Aim of the task:
Copy each line of the records below that mentions the word "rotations".

[Dataset excerpts]
━━━━━━━━━━━━━━━━━━━━━━━━━━━━━━

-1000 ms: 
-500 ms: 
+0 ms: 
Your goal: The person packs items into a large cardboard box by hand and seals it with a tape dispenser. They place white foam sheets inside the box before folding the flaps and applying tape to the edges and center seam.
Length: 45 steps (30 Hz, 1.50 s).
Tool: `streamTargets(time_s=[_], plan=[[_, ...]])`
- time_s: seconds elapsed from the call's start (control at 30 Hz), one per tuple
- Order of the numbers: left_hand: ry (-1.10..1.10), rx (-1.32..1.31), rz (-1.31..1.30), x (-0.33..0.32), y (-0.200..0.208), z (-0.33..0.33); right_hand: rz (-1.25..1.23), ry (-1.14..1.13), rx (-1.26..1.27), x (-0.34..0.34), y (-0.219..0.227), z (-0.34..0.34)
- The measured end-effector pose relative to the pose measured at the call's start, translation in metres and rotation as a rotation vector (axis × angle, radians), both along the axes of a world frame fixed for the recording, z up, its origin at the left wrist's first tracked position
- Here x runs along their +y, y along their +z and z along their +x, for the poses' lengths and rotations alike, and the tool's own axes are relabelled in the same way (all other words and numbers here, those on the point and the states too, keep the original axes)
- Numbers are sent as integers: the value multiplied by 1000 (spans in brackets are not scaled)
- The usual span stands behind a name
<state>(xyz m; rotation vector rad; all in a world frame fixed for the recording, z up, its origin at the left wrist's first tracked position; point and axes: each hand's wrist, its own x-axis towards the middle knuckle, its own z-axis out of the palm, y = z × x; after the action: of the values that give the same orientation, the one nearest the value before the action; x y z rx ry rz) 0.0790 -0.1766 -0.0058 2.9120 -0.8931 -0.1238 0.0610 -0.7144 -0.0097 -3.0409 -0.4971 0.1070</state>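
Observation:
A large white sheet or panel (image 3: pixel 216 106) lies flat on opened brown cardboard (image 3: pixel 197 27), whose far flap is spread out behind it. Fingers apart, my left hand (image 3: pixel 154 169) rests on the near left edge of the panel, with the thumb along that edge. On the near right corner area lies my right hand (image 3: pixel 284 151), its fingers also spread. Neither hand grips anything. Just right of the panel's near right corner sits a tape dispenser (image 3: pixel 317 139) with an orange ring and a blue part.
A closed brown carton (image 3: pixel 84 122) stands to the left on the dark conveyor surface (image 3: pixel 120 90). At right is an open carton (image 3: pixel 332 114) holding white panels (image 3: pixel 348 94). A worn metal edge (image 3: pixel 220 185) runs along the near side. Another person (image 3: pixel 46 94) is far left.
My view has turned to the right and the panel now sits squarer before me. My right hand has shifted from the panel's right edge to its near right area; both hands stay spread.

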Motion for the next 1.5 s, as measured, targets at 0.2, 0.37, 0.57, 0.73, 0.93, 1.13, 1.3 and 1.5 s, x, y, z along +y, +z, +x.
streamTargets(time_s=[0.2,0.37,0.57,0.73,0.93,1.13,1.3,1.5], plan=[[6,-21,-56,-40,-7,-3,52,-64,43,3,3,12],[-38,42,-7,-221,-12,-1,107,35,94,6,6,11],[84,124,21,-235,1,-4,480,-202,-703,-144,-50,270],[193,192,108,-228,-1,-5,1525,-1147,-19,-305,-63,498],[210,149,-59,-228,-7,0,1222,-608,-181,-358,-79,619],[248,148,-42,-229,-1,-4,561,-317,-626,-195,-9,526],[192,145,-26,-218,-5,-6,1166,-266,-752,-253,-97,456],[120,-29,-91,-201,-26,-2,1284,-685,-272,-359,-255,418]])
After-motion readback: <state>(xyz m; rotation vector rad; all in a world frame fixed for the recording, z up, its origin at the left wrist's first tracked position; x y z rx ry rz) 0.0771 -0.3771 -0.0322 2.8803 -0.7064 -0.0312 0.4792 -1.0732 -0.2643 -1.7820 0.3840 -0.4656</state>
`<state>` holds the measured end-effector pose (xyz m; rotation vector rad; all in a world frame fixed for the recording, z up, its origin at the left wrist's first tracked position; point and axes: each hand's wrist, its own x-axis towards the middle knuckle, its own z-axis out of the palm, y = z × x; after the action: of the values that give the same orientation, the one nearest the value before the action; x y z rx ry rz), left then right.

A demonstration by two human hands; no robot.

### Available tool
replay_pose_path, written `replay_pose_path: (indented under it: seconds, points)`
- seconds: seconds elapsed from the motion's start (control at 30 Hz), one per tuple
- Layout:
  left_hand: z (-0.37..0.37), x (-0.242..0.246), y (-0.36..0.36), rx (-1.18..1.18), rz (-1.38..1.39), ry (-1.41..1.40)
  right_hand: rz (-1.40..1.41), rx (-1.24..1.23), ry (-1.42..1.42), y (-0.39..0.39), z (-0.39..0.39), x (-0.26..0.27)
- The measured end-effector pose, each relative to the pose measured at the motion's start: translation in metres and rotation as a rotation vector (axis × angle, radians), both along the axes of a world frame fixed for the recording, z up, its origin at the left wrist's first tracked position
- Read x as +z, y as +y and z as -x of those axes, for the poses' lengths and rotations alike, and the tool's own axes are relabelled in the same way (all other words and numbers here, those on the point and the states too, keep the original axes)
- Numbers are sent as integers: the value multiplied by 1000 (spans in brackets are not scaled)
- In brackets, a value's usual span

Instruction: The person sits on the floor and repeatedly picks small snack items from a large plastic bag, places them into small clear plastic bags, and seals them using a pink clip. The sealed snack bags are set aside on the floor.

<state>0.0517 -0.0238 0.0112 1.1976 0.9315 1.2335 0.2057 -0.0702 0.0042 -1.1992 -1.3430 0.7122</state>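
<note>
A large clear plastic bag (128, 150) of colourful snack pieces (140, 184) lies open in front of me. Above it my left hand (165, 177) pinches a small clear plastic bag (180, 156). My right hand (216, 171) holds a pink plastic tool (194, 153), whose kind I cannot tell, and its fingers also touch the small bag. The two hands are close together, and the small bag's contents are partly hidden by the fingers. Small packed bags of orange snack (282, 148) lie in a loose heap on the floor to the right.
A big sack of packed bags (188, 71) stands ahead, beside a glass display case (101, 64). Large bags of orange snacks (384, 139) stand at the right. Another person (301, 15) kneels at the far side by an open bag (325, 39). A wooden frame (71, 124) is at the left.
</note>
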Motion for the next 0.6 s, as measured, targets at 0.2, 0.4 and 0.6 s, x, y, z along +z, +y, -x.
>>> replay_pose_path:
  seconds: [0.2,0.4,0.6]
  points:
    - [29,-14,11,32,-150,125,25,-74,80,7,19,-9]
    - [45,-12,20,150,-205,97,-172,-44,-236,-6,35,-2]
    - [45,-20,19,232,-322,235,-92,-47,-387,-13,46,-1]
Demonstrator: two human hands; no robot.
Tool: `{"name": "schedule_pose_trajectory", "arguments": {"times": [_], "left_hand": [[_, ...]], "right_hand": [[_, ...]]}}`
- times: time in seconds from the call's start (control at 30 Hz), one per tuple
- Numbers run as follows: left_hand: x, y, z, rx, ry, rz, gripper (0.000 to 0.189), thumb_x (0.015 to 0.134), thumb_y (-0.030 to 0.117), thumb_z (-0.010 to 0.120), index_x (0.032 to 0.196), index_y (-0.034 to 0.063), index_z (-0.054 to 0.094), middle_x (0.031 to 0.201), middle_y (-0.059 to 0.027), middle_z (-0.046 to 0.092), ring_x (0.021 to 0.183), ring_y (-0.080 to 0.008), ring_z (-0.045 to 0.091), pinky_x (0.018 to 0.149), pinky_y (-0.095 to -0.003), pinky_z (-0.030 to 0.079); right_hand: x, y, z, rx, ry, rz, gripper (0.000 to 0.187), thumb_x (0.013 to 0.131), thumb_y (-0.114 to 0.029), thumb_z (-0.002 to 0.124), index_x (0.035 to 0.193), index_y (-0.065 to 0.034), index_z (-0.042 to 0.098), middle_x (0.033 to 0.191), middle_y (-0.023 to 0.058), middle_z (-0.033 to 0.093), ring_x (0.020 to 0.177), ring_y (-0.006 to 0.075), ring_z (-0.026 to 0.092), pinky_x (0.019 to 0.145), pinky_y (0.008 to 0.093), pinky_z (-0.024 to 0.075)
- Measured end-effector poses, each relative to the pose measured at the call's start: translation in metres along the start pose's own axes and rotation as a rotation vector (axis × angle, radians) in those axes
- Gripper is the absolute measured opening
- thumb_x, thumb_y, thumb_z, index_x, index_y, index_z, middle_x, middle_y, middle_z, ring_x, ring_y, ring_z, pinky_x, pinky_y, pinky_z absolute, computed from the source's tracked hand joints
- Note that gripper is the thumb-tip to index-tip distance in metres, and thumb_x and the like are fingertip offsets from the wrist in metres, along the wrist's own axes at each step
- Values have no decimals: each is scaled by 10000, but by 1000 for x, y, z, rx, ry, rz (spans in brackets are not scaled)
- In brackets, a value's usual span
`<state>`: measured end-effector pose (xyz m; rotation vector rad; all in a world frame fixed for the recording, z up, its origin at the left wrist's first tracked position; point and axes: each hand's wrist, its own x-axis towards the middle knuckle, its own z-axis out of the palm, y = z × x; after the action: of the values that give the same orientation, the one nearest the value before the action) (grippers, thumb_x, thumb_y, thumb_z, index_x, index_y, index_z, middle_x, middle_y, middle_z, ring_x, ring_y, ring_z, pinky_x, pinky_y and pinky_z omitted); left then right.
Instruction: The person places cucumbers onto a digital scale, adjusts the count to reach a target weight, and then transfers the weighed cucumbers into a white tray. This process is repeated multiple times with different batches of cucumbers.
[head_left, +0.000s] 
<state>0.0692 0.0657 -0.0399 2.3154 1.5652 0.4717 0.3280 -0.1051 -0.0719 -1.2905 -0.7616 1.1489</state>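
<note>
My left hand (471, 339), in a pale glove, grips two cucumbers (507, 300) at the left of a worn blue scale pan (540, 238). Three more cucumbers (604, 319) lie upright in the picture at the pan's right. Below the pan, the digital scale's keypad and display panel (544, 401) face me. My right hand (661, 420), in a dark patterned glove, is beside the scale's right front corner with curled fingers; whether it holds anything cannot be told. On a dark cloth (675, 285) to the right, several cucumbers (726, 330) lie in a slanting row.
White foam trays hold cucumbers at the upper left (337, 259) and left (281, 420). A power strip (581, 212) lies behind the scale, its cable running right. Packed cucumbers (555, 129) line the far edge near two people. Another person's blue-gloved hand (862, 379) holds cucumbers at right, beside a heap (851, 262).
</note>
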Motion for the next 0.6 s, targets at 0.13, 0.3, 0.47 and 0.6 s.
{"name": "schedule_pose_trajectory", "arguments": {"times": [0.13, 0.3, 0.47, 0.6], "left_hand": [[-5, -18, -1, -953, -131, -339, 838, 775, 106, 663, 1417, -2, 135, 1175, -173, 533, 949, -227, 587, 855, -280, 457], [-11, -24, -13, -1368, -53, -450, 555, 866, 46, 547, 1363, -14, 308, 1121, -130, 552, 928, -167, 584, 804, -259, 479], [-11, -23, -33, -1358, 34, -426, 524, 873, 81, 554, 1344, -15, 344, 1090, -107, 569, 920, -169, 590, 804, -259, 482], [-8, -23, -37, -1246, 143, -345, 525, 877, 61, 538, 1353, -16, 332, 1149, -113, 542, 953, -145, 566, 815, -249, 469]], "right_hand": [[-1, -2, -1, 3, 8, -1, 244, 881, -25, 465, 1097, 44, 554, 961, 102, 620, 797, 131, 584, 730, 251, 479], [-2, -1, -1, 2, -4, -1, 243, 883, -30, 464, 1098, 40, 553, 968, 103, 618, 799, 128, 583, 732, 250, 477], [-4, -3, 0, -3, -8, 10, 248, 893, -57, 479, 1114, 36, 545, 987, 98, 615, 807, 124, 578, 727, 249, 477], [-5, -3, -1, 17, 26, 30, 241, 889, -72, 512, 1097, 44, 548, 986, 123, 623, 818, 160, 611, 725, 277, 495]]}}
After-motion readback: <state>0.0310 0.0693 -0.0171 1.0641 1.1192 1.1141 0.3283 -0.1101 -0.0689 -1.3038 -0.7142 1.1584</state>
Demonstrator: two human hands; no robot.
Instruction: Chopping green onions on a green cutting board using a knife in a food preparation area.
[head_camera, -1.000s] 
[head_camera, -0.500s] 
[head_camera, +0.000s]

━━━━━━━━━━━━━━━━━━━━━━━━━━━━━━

Task result:
- Here x runs along their +y, y along their +z and z along their +x, for the poses' lengths and rotations alike, and the tool's own axes are relabelled in the same way (all other words and numbers here, those on the point and the states too, keep the original axes)
- Read x as +z, y as +y and z as -x of those axes, for the poses' lengths and rotations alike, and the tool's own axes are relabelled in the same way (all other words and numbers here, those on the point and the states too, keep the original axes)

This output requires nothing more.